→ Activity: Everything in the listing below from the line containing "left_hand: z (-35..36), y" through the line containing "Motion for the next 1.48" must be repeated exactly; the remaining lines are not wanted.

◆ ◆ ◆

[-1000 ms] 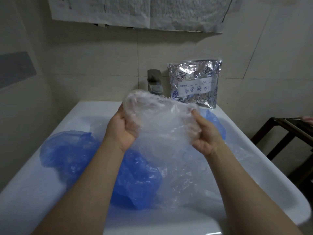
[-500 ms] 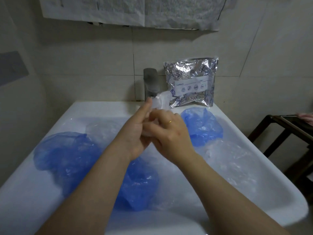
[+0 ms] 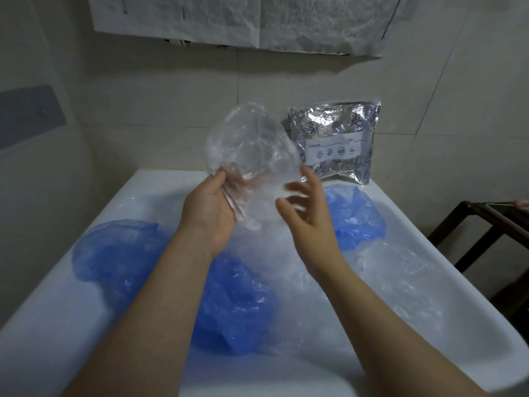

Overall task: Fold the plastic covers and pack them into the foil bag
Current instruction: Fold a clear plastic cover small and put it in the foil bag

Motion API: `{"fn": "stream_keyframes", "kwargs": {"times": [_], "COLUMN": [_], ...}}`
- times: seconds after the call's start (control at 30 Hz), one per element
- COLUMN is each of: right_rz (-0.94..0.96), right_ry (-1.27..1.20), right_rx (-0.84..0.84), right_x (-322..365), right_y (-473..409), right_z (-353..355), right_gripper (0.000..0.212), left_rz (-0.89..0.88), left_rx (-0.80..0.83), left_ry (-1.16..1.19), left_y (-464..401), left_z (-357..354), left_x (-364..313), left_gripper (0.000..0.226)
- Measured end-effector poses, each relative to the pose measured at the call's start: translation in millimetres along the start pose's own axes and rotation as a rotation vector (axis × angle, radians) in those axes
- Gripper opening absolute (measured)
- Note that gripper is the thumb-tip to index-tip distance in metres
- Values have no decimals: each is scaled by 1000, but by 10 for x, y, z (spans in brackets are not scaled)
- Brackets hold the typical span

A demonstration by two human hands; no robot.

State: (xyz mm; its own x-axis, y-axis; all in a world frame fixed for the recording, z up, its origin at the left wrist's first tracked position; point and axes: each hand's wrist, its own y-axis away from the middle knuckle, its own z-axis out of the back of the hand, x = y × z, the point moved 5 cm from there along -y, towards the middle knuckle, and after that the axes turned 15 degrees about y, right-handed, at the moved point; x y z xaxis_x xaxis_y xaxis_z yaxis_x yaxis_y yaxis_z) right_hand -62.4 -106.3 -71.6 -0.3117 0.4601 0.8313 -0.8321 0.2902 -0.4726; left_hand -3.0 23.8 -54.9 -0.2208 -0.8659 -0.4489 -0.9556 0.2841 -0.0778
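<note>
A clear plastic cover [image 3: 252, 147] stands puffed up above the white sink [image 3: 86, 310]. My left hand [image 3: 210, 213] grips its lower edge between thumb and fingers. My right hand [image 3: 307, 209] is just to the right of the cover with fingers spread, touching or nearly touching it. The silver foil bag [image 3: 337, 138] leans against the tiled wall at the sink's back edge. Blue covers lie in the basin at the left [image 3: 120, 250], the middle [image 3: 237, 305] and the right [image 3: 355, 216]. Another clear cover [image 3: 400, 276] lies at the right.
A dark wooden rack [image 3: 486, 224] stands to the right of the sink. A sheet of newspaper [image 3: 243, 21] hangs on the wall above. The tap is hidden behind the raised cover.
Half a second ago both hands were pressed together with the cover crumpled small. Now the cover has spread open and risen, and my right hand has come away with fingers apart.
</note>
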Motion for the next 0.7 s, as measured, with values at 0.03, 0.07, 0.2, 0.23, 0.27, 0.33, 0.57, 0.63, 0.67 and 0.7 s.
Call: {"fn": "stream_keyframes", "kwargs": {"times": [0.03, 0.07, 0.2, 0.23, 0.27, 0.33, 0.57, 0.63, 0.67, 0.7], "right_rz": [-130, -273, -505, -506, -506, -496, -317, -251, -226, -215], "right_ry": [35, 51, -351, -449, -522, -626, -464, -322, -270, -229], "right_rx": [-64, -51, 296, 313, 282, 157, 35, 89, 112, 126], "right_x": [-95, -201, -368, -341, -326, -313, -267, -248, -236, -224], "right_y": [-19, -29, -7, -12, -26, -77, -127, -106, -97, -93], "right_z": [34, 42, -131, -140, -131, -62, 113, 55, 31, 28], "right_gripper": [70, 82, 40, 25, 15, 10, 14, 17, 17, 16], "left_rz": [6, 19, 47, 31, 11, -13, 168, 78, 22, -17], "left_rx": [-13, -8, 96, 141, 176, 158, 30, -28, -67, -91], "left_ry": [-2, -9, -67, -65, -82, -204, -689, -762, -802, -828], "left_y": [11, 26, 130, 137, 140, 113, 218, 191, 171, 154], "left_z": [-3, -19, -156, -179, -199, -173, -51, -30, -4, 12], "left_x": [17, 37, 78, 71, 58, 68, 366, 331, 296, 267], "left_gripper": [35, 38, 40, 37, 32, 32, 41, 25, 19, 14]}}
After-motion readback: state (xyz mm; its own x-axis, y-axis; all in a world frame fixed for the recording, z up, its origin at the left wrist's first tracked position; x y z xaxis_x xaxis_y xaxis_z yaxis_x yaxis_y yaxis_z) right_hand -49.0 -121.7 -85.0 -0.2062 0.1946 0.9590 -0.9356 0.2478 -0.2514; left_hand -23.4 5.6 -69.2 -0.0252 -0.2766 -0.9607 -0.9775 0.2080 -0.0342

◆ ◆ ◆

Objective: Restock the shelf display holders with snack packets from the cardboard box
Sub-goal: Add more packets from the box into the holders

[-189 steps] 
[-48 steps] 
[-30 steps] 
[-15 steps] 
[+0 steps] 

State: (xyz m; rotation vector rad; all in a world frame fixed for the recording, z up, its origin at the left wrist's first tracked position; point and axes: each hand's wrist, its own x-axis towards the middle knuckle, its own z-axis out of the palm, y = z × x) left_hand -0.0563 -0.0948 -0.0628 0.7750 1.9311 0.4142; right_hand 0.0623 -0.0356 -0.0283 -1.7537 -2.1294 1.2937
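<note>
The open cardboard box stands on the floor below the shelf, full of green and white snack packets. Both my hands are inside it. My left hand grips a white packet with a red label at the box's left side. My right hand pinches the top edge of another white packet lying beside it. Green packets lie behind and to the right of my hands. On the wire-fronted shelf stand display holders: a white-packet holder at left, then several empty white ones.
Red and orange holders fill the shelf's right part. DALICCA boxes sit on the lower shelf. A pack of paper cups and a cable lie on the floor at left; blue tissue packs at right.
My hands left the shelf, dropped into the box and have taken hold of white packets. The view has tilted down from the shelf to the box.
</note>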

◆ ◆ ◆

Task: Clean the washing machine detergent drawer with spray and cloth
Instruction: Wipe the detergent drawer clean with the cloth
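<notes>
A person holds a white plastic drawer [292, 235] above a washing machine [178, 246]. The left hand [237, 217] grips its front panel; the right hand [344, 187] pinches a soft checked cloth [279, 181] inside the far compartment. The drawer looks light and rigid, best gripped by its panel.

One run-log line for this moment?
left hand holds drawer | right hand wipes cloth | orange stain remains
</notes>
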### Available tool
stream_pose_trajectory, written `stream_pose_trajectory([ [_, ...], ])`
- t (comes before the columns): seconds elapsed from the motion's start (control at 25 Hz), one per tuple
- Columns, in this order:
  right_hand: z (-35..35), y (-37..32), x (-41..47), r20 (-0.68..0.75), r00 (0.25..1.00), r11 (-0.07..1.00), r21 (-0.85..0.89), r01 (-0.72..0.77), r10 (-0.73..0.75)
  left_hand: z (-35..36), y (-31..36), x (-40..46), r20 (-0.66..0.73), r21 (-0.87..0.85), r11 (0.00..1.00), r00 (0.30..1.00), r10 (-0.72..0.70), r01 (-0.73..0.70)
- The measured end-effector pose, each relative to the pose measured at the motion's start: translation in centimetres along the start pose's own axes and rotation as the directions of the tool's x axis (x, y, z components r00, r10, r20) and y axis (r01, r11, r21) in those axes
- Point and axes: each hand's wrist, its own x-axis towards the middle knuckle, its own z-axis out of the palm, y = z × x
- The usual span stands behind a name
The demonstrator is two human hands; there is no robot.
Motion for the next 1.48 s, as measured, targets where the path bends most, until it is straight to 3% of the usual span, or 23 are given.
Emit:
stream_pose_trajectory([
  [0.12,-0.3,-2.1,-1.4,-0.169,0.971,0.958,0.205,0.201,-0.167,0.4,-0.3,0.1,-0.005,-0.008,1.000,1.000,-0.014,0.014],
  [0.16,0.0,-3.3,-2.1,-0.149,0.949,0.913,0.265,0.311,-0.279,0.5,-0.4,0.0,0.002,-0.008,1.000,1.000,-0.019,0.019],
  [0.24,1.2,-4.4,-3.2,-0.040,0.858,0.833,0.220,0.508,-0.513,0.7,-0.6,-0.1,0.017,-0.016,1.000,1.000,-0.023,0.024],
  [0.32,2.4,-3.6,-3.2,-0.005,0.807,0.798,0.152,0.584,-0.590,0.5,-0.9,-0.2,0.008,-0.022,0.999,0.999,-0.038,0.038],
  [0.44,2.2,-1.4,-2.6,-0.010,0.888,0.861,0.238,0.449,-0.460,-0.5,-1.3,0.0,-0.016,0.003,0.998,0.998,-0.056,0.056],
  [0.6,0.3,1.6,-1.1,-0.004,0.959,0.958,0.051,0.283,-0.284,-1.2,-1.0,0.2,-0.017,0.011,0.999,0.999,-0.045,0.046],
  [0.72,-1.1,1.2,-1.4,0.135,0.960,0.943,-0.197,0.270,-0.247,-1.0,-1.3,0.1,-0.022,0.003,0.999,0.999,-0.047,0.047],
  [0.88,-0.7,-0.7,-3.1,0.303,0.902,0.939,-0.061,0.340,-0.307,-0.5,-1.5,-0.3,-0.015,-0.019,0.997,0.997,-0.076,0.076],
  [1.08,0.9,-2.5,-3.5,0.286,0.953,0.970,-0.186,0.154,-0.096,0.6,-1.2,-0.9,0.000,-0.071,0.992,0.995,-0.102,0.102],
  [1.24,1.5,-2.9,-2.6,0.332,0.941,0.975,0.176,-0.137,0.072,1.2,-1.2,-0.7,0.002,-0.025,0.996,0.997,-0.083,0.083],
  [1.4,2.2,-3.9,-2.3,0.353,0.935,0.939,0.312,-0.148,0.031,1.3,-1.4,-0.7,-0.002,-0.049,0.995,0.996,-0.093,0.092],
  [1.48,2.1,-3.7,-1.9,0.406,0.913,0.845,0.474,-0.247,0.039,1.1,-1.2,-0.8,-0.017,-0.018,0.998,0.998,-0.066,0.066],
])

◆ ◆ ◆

→ Solution for this exercise:
  left_hand: z (-35..36), y (-31..36), x (-40..46), r20 (-0.66..0.73), r21 (-0.87..0.85), r11 (0.00..1.00), r00 (0.30..1.00), r10 (-0.72..0.70), r01 (-0.73..0.70)
- The measured end-effector pose, each relative to the pose measured at the motion's start: translation in centimetres along the start pose's own axes and rotation as the directions of the tool's x axis (x, y, z components r00, r10, r20) and y axis (r01, r11, r21) in those axes
- Point and axes: each hand's wrist, its own x-axis towards the middle knuckle, its own z-axis out of the palm, y = z × x
- The usual span stands behind a name
The demonstrator is two human hands; there is no robot.
Motion for the next 1.48 s, as measured, targets where the path bends most, until it is straight to 3% of the usual span, or 23 are given.

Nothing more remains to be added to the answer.